# 5-HTP and Dopa Mucuna



## TheOutsider (Mar 4, 2010)

Nothing. Of course today was the first day I took it. 
I took 100mg 5-HTP and 120mg L-Dopa. 
If anything, I have spent about half an hr crying.


----------



## crayzyMed (Nov 2, 2006)

Did the extract contain 120mg of LDOPA?

Anyway, you need EGCG with this combo to prevent 5HTP and mucune from being converted in the stomach or it wont work (atleast the LDOPA wont reach your brain).


----------



## TheOutsider (Mar 4, 2010)

Yea, it had 120mg L-Dopa.

What is EGCG? Another thing I have to swallow =/


----------



## crayzyMed (Nov 2, 2006)

butiadoreyou said:


> Yea, it had 120mg L-Dopa.
> 
> What is EGCG? Another thing I have to swallow =/


Green tea extract.


----------



## TheOutsider (Mar 4, 2010)

Ah, ok. Thank you for the info. I will be picking that up tomorrow!


----------



## TheOutsider (Mar 4, 2010)

I need this to work! I need to be fixed! I have nothing left.


----------



## crayzyMed (Nov 2, 2006)

butiadoreyou said:


> I need this to work! I need to be fixed! I have nothing left.


Did you try it with EGCG?


----------



## TheOutsider (Mar 4, 2010)

No, because honestly..I am too scared it isn't going to work.


----------



## crayzyMed (Nov 2, 2006)

butiadoreyou said:


> No, because honestly..I am too scared it isn't going to work.

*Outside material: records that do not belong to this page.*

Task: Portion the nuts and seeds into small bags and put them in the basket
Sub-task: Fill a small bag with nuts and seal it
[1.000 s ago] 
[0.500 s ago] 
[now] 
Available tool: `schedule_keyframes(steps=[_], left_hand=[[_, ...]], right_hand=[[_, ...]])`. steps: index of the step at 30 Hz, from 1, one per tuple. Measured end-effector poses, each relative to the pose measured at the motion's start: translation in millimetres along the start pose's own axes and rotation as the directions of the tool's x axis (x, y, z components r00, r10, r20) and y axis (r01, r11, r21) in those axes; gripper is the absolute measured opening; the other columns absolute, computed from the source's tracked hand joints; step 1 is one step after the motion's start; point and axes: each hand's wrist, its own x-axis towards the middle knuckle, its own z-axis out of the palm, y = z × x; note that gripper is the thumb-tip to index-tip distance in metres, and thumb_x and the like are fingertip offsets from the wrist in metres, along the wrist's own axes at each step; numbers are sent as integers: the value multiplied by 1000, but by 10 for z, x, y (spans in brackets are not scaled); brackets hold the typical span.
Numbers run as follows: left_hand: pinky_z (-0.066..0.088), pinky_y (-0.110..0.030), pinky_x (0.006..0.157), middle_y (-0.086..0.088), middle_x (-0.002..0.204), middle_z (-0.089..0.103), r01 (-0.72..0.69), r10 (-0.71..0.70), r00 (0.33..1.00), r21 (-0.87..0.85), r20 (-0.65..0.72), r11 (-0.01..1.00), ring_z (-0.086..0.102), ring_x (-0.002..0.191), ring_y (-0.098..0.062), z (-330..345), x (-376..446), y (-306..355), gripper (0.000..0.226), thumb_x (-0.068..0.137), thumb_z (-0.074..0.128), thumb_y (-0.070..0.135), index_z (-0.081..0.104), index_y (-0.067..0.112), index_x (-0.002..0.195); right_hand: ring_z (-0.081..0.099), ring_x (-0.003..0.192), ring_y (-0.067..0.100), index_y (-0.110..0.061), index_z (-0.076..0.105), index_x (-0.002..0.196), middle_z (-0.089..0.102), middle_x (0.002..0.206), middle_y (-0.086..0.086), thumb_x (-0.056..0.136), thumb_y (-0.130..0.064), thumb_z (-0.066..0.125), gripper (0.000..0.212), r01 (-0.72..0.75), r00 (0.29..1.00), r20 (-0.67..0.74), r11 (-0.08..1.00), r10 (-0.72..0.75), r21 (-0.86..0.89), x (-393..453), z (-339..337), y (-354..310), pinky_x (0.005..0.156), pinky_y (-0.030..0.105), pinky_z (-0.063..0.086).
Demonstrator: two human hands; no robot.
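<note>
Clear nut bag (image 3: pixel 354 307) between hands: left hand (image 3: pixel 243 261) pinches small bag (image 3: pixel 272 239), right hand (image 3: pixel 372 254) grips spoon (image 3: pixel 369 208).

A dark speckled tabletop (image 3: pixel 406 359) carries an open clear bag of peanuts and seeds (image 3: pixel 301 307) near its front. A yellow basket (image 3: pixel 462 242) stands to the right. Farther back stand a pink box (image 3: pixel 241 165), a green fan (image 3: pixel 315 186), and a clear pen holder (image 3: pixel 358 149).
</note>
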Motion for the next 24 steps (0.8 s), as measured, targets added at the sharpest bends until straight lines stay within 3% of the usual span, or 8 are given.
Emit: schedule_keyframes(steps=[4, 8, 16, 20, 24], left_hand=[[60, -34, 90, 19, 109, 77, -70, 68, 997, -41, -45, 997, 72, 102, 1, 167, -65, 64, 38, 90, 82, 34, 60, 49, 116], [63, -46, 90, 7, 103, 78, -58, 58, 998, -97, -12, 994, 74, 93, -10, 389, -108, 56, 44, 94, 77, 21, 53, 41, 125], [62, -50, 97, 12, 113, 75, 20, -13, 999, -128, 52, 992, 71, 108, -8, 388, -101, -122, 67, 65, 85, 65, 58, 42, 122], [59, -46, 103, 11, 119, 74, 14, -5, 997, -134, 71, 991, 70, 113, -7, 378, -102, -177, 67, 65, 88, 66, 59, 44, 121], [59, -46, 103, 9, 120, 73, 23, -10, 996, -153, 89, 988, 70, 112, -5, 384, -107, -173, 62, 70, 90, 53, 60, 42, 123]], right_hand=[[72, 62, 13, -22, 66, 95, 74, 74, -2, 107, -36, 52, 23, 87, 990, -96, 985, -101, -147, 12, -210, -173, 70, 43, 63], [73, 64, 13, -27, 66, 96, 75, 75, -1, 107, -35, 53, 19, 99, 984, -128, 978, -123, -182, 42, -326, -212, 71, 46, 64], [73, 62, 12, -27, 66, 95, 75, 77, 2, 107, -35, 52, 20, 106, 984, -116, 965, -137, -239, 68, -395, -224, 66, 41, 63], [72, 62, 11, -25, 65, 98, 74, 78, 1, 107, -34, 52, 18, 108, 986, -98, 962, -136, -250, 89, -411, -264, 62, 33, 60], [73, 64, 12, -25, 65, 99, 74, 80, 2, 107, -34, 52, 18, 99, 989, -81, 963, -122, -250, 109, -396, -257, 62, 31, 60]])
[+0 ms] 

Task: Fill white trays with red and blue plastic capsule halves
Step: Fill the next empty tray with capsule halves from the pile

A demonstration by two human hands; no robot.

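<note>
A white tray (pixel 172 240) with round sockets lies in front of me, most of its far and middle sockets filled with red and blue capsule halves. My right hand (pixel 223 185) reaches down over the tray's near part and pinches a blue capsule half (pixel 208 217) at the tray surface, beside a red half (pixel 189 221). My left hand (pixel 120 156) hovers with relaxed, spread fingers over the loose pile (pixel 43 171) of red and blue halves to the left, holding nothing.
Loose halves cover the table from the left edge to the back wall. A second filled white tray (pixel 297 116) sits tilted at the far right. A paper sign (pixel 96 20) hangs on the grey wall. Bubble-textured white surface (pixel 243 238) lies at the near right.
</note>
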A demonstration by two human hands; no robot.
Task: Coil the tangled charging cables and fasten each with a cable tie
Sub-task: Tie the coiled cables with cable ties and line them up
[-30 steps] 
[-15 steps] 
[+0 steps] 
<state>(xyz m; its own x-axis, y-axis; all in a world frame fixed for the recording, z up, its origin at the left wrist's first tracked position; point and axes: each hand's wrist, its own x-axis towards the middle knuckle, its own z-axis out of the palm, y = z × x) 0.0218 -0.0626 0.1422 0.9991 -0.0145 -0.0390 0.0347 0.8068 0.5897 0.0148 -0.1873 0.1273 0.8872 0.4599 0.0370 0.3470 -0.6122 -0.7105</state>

If it doesnt work you can go the med route, there are still many things to try


----------



## TheOutsider (Mar 4, 2010)

I've been down the med route, Lexapro, Zoloft, Wellbutrin, Prozac, Ativin, Klonopin, Neurontin, Seroquel, I'm sure I am missing some. 

Geez. I can't stop shaking. I'm so light headed


----------



## crayzyMed (Nov 2, 2006)

butiadoreyou said:


> I've been down the med route, Lexapro, Zoloft, Wellbutrin, Prozac, Ativin, Klonopin, Neurontin, Seroquel, I'm sure I am missing some.
> 
> Geez. I can't stop shaking. I'm so light headed


There are still many routes to go...
MAOI's, lyrica, or maybe youv got ADD? then you can get amphetamine etc..


----------



## TheOutsider (Mar 4, 2010)

Hmm, that is quite true my friend.

I guess I just have to take that step and meet up with a doctor again.


----------



## TheOutsider (Mar 4, 2010)

I've added the EGCG. I'm not having much faith in this. I did take 100mg 5-htp and then later in the day I took another one, and I *think* it calmed me down.


----------



## crayzyMed (Nov 2, 2006)

butiadoreyou said:


> I've added the EGCG. I'm not having much faith in this. I did take 100mg 5-htp and then later in the day I took another one, and I *think* it calmed me down.


Try higher doses of EGCG, should help more.


----------



## pboy (Jul 18, 2009)

Just wanted to add something. I see you took lexapro and other meds. It is my belief that what makes SA worse is meds that affect serotnin levels such as SSRIs. My SA only got worse after taking ssri's. Most people dont make the connection. 
Just wanted to say please be careful because often taking meds makes things worse. 

I'm more inclined to try supplements now and I dont trust doctors, they dont know much about the meds they prescribe. 

Im thinking typtophan may be something worth trying, Ive heard it has better results than 5htp.


----------



## TheOutsider (Mar 4, 2010)

This isn't working for me.
Was supposed to hang out with a friend and couldn't get my anxiety in check.

I took at least 400mg 5-htp, 600 EGCg, 180 L-dopa, and 1500mg GABA

I even threw some Kratom caps in there. Nothing could calm me the **** down. Ughhhhhhhh =*[


----------



## TheOutsider (Mar 4, 2010)

By the way............ I feel sick as hell now!! Omg, I don't feel well.


----------



## renski (May 9, 2007)

L-typtophan works for me. My depression is stll there, but it's helped with my SA quite a lot. I only take it before bed, I've had some good and bad experiences with it during the day. Works well for anxiety, I don't find myself constantly thinking about **** like I use to.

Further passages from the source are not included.